Meer vragen over anabole middelen
In 2010 nam het aantal vragen aan de telefoon over anabolen, in tegenstelling tot vorig jaar, toe met 11% tot 19,5%. Ook per e-mail werden 9% meer informatieverzoeken over anabolen gedaan (totaal aantal: 24,3%). Bellers wilden vaker gegevens hebben over de werking en risico's van dopinggeduide middelen terwijl dit percentage voor de e-mailers nagenoeg gelijk bleef (bellers: toename van 4,7% tot 8,5%; e-mailers van 4,8% naar 5%).
Vaak zijn de vragen en de uitleg over anabolen complex en uitgebreid.
Mannen bellen vaker
Voor het eerst sinds 2006 neemt het aantal mannelijke bellers fors toe met 13%. Mogelijk zoeken mannen meer informatie over (het gebruik van) anabolen bij de Doping Infolijn.

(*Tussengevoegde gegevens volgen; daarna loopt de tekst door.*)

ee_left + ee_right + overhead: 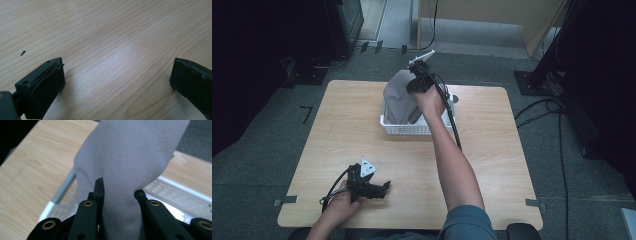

Het aantal bellers dat aangeeft dat ze het nummer van de Doping Infolijn via internet gevonden hebben neemt toe, terwijl er minder informatiezoekers aangeven dat ze bellen naar aanleiding van de website Eigen Kracht.
Bij de bellers was een verschuiving te zien in het aantal bellende topsporters ten opzichte van het aantal breedtesporters, terwijl deze percentages bij de e-mailers gelijk gebleven zijn ten opzichte van 2009 (Bellers: 85% topsporters en 15% breedtesporters; e-mailers: 74% topsporters en 26% breedtesporters).
De sporttak waarover het meest gebeld werd was wielrennen (11,4%) en bij de e-mailers werden opnieuw de meeste vragen gesteld over fitness (9,6%).